• Exercise requirements: Set down, please, exactly the lines below that run from the line with "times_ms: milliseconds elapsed" to the line with "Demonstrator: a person", both lines included.

• Records excerpted from a collection:
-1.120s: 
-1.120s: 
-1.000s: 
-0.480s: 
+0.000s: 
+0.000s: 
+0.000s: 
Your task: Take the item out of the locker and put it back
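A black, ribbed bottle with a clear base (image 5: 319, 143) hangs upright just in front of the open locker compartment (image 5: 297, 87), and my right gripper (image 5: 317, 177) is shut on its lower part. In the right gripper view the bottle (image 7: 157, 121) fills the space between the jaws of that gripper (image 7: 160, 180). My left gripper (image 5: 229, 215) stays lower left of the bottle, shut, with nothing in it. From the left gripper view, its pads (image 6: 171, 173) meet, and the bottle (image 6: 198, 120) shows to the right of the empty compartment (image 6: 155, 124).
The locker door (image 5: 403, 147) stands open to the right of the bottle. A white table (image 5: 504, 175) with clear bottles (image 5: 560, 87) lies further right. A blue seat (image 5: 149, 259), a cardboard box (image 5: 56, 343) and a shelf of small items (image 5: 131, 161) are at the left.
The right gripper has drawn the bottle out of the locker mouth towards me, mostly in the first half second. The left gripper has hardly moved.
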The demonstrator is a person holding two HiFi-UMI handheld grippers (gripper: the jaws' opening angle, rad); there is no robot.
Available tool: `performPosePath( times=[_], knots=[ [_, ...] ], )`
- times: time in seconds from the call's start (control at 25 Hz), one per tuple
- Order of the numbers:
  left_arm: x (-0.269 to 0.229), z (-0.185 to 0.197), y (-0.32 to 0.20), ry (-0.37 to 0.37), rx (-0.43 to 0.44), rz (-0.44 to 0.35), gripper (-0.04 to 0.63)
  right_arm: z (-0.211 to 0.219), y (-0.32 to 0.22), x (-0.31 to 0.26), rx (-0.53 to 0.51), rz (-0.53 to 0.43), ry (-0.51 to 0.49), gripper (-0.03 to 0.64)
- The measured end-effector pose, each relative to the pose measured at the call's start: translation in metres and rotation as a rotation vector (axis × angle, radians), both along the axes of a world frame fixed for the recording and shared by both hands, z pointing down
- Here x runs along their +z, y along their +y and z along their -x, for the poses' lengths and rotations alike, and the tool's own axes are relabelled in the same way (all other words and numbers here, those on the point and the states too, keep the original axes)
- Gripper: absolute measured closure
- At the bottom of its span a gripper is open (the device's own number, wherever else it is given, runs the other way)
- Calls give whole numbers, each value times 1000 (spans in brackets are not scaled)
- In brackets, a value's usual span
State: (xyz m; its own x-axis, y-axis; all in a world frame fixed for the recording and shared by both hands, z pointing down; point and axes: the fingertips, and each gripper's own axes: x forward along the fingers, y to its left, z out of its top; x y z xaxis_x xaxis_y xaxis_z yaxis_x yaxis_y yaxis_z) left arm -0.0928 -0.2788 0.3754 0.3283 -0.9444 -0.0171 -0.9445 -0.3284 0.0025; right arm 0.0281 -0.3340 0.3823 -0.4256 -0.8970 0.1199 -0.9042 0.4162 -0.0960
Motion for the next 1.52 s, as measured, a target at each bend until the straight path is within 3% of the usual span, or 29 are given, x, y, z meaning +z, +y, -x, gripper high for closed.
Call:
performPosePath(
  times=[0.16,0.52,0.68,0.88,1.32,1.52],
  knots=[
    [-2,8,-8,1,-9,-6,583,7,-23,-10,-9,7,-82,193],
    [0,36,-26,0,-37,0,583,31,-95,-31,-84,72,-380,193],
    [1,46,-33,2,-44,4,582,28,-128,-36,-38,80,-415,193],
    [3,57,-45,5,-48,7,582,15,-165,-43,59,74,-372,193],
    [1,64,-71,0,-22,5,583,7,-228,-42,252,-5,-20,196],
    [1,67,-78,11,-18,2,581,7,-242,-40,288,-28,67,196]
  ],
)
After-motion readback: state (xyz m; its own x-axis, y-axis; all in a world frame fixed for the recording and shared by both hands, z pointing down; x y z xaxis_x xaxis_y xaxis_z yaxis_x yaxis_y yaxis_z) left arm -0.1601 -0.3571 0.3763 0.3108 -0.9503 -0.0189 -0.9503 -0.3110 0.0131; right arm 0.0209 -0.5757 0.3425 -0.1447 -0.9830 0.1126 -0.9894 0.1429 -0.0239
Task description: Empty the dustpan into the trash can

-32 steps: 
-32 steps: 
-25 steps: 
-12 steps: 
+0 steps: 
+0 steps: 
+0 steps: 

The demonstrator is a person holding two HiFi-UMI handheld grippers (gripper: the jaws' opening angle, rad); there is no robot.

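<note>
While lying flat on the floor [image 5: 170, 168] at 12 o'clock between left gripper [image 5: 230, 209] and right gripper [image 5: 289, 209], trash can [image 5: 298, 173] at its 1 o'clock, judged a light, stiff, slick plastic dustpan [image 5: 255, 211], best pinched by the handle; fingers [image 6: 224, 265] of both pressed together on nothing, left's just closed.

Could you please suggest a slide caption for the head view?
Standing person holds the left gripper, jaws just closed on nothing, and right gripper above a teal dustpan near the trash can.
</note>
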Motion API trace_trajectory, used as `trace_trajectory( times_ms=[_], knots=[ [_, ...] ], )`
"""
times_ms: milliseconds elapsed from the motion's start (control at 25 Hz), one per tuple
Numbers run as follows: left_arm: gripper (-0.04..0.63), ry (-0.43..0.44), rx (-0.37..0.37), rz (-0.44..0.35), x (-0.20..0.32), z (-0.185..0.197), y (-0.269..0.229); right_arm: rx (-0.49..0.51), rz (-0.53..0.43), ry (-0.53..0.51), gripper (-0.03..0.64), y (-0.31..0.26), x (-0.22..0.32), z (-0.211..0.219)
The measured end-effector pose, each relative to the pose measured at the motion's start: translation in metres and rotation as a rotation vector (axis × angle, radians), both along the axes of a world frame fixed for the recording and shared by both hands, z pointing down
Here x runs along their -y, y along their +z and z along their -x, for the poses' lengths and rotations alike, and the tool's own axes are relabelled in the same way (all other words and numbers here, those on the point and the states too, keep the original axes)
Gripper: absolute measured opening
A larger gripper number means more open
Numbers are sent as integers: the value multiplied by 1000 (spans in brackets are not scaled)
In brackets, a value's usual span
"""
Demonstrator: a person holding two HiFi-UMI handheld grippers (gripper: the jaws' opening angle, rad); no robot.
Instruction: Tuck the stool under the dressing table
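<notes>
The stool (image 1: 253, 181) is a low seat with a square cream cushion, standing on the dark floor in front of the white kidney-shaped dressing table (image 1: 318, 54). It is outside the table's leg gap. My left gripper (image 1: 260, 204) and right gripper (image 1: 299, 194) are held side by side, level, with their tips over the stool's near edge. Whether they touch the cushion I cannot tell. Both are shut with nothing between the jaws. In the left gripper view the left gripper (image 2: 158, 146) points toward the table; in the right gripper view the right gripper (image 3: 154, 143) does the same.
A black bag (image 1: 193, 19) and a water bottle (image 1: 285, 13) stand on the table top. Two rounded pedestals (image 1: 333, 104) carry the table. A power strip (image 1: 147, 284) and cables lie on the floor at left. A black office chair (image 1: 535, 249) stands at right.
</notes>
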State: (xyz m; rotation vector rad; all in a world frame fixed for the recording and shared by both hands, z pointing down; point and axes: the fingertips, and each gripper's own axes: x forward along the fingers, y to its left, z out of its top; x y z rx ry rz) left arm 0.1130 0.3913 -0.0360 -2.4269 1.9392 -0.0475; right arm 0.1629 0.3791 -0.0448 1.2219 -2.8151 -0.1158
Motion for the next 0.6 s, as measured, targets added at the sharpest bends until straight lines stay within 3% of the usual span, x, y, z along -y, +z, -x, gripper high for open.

• Answer section:
times_ms: milliseconds elapsed from the motion's start (control at 25 Hz), one per tuple
Numbers run as follows: left_arm: gripper (-0.04..0.63), ry (-0.43..0.44), rx (-0.37..0.37), rz (-0.44..0.35), x (-0.20..0.32), z (-0.185..0.197), y (-0.269..0.229); right_arm: rx (-0.49..0.51), rz (-0.53..0.43), ry (-0.53..0.51), gripper (-0.03..0.64), y (-0.31..0.26), x (-0.22..0.32), z (-0.211..0.219)
The measured end-effector pose, each relative to the pose measured at the motion's start: translation in metres and rotation as a rotation vector (axis × angle, radians), both along the axes of a world frame fixed for the recording and shared by both hands, z pointing down
Here x runs along their -y, y along their +z and z along their -x, for the poses' lengths and rotations alike, and the tool's own axes are relabelled in the same way (all other words and numbers here, those on the point and the states too, keep the original axes)
Gripper: absolute measured opening
A larger gripper number means more open
Numbers are sent as integers: the value multiplied by 1000 (spans in brackets are not scaled)
In brackets, a value's usual span
"""
Demonstrator: a person holding two HiFi-UMI handheld grippers (gripper: the jaws' opening angle, rad); no robot.

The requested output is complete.